In contrast, an electric arc furnace essentially uses electricity to heat scrap steel metal, remove impurities and make steel. Producing steel out of such a furnace is cheaper but requires availability of significant quantities of scrap steel to use as feedstock, so it’s a far more common technology in developed countries such as the US than fast-growing steel consumers such as China.
Worldwide, 70 percent of steel produced is made in oxygen blown furnaces compared to roughly 30 percent in electric arc furnaces. In Asia, the world’s most important steel-producing region, around 81 percent of steel production comes from oxygen blown furnaces. In China, the world’s largest steel-producing country accounting for nearly half of global production, more than 90 percent of steel is produced in oxygen blown furnaces.

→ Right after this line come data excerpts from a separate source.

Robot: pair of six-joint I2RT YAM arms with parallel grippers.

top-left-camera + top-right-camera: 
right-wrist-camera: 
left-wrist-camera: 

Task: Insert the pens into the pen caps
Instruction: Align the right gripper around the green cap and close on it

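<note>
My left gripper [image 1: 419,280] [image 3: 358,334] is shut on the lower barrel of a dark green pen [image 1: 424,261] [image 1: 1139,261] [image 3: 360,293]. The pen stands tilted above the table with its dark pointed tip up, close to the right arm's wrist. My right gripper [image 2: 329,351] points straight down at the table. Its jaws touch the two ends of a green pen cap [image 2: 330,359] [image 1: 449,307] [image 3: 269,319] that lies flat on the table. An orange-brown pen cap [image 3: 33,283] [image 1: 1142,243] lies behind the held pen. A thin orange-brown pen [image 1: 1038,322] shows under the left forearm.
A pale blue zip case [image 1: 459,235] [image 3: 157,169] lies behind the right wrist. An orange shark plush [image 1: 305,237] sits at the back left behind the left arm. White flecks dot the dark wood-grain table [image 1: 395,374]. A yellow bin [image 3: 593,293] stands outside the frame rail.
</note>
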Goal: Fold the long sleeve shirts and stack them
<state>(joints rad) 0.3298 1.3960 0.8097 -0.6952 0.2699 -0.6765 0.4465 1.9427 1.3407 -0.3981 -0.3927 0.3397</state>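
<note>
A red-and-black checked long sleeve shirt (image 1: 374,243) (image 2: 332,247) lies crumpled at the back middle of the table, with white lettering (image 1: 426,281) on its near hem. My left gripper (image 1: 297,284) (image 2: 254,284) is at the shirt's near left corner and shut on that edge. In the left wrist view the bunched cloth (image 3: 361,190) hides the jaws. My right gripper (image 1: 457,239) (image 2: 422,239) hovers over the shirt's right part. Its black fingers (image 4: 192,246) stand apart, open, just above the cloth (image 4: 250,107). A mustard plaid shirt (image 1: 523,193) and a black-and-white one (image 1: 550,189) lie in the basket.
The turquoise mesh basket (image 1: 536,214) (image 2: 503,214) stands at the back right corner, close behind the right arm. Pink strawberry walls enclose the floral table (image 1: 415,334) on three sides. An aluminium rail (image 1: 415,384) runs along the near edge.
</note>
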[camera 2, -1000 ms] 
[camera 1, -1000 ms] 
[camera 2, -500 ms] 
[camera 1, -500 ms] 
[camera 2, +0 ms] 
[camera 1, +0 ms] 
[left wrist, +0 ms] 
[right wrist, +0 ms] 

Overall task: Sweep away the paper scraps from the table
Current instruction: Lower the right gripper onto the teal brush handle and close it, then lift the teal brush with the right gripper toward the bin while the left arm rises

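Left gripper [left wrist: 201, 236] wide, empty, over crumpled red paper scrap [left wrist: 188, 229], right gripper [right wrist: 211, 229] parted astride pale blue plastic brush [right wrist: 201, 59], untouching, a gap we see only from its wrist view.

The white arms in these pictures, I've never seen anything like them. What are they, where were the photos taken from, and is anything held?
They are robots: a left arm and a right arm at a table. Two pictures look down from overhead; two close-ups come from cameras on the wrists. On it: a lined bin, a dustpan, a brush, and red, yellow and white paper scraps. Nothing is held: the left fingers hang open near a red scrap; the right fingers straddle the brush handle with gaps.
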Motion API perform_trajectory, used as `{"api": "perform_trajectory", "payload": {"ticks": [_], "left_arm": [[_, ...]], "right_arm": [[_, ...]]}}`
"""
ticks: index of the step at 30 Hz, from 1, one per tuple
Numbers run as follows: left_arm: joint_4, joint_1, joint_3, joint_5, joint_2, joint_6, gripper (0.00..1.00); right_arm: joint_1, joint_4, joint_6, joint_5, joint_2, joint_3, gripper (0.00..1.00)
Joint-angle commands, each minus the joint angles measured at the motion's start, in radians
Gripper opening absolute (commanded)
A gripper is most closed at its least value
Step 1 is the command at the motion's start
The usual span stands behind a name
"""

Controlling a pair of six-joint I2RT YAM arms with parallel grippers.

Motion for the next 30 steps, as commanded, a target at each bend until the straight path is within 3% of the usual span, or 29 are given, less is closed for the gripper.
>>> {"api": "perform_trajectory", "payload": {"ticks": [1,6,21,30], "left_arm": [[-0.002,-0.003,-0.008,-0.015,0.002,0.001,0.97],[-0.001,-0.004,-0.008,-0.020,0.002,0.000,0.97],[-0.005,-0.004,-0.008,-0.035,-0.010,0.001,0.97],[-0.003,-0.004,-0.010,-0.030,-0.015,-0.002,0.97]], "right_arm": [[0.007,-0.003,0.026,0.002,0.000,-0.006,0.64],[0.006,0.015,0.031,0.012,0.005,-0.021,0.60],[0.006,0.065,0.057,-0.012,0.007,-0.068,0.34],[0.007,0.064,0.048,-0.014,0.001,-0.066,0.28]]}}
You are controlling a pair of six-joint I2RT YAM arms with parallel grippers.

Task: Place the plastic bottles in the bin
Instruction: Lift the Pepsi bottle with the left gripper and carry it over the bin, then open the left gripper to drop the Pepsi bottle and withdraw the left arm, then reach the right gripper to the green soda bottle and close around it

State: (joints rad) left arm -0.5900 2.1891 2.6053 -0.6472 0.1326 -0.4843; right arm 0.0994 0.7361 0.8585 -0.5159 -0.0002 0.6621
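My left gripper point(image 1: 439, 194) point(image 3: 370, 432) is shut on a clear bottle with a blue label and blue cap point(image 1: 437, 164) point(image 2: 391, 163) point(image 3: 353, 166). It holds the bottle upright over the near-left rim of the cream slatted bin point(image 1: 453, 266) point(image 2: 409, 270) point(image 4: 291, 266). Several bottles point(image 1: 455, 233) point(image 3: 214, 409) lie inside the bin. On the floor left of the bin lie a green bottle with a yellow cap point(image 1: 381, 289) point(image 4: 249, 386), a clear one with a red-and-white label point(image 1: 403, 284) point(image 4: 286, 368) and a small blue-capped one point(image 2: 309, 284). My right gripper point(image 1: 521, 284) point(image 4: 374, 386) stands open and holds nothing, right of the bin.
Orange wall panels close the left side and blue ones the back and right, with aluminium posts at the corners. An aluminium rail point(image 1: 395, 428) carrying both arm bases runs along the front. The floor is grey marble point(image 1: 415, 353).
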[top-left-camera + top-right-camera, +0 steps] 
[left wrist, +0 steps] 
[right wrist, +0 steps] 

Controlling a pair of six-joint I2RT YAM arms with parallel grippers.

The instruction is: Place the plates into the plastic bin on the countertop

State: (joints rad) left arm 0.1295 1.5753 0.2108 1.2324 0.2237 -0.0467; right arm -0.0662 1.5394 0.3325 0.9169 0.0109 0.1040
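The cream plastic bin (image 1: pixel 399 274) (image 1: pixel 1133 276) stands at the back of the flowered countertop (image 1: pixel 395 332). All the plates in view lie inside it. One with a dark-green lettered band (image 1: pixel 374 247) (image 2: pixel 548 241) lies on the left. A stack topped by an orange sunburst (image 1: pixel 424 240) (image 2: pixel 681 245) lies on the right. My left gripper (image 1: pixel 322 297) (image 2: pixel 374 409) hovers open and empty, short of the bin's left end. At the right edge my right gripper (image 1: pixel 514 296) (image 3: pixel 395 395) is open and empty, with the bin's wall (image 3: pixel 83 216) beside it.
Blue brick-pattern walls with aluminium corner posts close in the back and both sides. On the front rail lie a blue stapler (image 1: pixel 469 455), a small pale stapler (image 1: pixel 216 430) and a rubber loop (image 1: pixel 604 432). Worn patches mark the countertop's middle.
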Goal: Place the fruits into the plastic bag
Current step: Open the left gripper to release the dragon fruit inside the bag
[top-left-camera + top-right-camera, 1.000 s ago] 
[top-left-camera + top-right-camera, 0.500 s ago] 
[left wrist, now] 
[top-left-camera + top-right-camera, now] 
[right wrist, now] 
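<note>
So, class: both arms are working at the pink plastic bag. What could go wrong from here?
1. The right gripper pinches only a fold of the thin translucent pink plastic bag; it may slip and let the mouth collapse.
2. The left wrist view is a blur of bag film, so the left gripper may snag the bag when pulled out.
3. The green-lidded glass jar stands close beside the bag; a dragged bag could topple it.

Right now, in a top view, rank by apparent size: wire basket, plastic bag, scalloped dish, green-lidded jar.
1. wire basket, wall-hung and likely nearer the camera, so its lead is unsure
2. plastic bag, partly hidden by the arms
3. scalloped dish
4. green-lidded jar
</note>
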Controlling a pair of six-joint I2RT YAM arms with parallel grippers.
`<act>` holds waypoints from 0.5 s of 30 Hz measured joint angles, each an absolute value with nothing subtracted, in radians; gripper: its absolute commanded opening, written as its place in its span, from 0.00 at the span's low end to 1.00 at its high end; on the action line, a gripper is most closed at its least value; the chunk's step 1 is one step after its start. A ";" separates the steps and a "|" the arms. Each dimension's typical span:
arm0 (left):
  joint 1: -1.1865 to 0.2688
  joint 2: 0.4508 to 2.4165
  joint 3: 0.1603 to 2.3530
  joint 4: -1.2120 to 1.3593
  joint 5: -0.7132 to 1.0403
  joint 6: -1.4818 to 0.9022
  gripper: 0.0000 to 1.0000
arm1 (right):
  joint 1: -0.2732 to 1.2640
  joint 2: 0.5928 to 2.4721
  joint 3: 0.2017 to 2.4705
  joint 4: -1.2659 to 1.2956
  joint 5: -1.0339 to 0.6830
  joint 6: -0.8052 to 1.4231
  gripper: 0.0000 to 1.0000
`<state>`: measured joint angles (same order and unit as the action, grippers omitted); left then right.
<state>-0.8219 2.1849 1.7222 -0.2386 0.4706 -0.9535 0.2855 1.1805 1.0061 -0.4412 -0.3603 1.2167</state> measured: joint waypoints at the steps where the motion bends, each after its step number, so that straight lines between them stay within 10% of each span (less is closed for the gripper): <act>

By contrast, more developed regions such as the US and European Union are more heavily reliant on electric arc technology, with 61 and 44 percent of steel production respectively made using this technology.
Last year wasn’t kind to steel-producing firms or to steel prices generally. As the chart shows, global steel producers saw gains of more than 100 percent in 2009 and 2010, followed by a near 34 percent pullback in 2011.
As you might expect, the main driver of the 2008-09 slump in steel producer stocks was the global economic downturn and financial crisis that crimped demand for steel. The subsequent recovery, led by growth in the steel-intensive emerging markets, was the main driver of upside for both steel prices and related stocks in 2009 and early 2010.
The downturn in shares of most steel producing companies in 2011 derived from two main factors: concerns about global economic growth sparked by the European financial crisis and rising raw material costs.
As I note above, the majority of global steel production comes from oxygen blown furnaces, which require two major commodity inputs: iron ore and the metallurgical or “coking” coal used to make coke, a purified form of carbon.
Iron ore and coking coal prices rose rapidly in 2011 on a year-over-year basis, particularly in the first half of the year (see chart above). While steel prices also rose in the first half of the year, the gains were less dramatic.
Steel production isn’t really a mining business but a manufacturing business – producers take raw materials including iron ore and metallurgical coal and use those materials to produce steel. As with any manufacturer, when the value of raw materials rises faster than the value of the product produced, profit margins get squeezed. That’s exactly what happened last year.
The effect was exacerbated by extreme flooding in Australia in the first half of 2011 that disrupted the production and export of both iron ore and metallurgical coal, sending prices soaring globally (see chart).
As concerns about global economic growth and the prospect of a new financial crisis sparked by Europe’s debt woes intensified after the middle of 2011, steel prices sold off sharply. The move was exacerbated by concerns about a slowdown in demand from China prompted by the government’s efforts to cool property prices and speculative construction activity.
Demand: A Look Ahead
China is both the world’s largest consumer and the world’s largest producer of steel, accounting for nearly half of total global production of the alloy. China’s dominance of both sides of the steel industry has been steadily increasing for years and that trend is likely to persist for the foreseeable future.